Stored dataset items
'''

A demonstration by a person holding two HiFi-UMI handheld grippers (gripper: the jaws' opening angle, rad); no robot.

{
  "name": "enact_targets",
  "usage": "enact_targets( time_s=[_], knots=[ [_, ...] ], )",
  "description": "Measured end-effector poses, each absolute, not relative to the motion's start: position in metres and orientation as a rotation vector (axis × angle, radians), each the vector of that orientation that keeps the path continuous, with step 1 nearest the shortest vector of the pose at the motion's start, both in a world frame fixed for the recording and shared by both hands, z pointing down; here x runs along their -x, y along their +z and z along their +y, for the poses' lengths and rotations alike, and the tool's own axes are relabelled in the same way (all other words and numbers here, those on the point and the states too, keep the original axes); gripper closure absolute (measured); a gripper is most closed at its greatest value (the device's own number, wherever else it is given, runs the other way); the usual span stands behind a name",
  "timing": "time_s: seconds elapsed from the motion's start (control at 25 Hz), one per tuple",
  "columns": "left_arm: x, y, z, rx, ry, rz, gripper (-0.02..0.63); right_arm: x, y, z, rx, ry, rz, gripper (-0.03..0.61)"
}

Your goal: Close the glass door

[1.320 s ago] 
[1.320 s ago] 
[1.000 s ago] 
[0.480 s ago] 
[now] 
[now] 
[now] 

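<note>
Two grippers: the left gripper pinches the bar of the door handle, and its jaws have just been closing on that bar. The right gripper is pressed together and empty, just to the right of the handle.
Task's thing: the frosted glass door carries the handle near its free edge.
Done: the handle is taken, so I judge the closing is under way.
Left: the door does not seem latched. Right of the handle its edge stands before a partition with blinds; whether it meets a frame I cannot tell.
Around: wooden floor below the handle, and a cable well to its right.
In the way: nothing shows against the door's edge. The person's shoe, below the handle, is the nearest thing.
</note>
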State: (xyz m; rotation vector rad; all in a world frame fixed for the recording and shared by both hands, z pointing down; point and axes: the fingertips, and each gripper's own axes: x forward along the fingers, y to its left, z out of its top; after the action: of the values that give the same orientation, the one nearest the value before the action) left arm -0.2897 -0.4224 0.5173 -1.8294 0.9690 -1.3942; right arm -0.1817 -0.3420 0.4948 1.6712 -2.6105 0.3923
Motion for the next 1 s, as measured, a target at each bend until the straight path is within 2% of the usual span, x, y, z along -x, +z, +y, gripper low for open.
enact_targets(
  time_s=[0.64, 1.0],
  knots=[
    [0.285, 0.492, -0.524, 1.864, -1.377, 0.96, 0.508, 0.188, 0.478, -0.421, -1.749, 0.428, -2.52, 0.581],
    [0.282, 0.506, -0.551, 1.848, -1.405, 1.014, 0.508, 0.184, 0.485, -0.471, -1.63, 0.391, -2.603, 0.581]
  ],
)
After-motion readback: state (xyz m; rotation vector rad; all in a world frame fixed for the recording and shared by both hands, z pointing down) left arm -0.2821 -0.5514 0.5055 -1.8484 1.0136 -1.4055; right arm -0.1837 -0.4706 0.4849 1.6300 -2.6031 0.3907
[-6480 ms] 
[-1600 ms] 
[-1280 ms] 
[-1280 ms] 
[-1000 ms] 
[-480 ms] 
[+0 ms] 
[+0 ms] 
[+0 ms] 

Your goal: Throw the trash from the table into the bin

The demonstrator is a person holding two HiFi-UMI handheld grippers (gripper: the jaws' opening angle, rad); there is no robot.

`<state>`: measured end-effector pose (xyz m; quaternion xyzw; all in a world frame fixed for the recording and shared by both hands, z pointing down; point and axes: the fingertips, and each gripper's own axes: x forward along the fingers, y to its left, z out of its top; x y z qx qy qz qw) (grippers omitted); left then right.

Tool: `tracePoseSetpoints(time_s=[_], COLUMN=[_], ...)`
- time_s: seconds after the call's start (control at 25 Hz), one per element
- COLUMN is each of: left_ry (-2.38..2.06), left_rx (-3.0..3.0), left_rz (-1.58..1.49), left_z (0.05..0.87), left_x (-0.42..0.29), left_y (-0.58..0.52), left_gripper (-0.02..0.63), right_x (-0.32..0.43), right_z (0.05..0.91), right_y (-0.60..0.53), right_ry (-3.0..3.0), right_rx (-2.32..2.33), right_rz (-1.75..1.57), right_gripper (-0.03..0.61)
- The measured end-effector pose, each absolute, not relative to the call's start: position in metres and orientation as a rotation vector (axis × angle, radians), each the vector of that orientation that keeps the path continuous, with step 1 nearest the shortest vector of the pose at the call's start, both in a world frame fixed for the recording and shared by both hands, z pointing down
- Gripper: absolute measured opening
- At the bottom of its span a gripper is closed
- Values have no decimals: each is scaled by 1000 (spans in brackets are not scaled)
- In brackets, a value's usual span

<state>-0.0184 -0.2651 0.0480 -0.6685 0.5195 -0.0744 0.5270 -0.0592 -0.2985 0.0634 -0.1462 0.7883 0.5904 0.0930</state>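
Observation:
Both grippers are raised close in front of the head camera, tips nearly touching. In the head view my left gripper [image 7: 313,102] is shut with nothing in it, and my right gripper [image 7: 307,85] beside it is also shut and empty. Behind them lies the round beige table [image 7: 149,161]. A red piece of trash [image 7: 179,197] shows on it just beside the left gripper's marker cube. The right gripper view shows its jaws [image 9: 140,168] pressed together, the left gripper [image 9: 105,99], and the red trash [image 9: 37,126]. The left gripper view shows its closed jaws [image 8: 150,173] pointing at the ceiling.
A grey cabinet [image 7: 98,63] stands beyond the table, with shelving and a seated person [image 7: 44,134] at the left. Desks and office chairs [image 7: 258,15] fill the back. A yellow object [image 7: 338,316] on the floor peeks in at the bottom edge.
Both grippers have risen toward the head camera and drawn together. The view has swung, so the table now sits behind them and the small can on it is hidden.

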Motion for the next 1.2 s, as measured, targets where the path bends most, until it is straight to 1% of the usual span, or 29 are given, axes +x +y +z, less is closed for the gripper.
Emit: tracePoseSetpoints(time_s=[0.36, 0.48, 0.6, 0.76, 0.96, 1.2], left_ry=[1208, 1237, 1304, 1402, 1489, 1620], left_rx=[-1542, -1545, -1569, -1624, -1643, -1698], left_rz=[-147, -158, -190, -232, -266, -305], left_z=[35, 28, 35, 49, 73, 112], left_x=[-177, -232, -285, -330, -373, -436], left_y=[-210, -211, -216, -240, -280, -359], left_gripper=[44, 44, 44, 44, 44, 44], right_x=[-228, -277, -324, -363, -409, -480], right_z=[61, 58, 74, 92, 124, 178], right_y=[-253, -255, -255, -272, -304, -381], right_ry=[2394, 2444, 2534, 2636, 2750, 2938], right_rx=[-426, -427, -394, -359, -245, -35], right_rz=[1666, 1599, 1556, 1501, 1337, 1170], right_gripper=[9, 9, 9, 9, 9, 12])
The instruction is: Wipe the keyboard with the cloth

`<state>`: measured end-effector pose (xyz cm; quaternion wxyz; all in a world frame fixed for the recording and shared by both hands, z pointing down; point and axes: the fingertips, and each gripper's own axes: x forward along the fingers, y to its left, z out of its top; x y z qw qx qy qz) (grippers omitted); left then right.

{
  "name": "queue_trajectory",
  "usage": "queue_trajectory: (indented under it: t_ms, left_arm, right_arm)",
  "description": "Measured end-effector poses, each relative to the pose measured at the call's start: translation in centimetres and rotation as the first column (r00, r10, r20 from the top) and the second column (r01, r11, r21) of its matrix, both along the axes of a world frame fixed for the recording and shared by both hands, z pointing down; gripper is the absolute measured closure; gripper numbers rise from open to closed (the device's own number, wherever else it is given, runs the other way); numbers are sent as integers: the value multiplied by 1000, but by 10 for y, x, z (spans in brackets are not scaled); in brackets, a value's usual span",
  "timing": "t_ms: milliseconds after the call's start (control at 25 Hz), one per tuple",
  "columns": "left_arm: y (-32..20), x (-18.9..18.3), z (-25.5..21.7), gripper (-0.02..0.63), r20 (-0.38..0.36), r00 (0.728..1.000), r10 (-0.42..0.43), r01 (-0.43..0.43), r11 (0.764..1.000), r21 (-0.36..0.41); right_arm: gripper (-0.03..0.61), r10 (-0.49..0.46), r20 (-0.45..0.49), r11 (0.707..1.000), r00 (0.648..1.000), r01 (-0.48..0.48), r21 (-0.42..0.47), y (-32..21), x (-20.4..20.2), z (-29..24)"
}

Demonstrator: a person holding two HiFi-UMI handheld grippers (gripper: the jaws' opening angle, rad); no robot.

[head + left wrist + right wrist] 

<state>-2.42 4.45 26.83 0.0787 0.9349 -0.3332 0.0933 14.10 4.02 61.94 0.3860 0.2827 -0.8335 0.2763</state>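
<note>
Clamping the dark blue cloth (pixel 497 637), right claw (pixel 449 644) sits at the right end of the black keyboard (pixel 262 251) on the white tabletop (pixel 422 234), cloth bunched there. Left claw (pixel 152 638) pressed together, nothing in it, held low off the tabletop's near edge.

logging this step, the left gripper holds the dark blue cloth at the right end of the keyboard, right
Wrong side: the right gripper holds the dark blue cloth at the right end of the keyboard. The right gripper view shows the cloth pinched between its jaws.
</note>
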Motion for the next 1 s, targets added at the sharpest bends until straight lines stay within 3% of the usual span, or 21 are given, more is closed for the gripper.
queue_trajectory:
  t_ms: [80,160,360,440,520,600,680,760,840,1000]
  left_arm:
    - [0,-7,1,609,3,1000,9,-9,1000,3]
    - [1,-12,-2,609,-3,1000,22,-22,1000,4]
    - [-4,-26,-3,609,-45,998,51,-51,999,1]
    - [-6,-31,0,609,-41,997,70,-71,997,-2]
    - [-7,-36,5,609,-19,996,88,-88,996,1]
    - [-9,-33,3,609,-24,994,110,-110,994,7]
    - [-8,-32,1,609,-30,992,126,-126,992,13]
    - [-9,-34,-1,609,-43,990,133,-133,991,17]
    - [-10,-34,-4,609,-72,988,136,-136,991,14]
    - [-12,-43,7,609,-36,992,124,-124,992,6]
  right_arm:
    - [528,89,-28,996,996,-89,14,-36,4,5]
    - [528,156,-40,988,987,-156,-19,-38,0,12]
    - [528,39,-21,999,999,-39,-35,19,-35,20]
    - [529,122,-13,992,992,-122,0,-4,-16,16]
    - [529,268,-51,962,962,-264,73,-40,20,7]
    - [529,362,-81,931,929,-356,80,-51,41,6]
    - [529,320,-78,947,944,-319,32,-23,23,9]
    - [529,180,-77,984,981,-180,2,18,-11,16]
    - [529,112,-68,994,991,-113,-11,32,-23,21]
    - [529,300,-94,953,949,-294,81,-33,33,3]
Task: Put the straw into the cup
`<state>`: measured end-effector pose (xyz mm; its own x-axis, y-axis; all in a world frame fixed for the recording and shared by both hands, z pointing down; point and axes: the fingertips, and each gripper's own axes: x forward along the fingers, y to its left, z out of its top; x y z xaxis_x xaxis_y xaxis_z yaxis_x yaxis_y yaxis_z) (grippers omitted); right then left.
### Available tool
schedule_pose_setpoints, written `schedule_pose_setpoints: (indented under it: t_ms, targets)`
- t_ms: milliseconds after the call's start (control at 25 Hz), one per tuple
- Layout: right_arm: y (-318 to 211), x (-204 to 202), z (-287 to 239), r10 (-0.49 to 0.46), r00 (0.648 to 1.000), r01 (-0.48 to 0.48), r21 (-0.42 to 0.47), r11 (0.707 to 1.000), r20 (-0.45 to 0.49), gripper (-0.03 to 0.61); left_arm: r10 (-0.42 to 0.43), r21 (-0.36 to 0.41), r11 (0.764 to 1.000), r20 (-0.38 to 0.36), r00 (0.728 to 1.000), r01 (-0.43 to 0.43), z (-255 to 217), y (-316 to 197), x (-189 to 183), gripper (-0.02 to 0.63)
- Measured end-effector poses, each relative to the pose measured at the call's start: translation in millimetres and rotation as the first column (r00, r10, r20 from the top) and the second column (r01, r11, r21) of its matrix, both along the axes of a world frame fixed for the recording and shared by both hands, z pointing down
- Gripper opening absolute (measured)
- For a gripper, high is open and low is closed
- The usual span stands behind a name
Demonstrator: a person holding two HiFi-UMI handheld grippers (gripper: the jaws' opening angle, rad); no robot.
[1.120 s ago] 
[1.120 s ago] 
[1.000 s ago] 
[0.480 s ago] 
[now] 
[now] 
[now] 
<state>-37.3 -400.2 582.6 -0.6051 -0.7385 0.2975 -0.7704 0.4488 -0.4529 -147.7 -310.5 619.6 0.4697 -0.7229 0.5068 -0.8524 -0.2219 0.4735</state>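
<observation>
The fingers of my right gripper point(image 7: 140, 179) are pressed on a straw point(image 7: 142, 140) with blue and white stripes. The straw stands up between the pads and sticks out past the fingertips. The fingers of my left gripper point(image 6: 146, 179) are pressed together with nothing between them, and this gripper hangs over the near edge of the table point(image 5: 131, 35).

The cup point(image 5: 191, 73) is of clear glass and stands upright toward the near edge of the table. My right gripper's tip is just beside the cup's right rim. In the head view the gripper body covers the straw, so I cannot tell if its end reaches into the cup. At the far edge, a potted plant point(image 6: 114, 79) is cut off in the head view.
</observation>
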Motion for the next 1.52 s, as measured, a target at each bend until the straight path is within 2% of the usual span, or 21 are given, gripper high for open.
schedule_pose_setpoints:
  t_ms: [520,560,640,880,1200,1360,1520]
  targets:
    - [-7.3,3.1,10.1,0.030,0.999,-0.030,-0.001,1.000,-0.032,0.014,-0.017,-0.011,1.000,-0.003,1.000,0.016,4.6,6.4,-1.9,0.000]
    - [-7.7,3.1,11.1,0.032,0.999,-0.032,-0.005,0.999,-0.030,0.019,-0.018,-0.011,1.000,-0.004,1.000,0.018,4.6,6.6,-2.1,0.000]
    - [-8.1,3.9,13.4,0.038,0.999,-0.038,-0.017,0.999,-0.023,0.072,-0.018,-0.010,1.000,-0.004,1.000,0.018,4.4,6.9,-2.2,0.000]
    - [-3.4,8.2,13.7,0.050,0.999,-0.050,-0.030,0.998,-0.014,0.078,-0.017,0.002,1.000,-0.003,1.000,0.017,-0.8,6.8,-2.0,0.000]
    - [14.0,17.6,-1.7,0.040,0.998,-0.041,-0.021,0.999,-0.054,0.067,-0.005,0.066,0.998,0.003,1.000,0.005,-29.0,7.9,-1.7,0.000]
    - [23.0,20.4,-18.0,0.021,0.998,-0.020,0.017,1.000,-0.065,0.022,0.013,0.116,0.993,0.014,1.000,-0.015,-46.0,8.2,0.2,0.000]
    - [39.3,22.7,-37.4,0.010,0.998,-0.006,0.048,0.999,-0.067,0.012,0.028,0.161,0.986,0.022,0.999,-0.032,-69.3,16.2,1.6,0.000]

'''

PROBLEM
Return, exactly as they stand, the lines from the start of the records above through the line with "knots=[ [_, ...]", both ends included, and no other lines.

RESULT BELOW
A demonstration by a person holding two HiFi-UMI handheld grippers (gripper: the jaws' opening angle, rad); no robot.

{
  "name": "enact_targets",
  "usage": "enact_targets( time_s=[_], knots=[ [_, ...] ], )",

Nothing further is required for this exercise.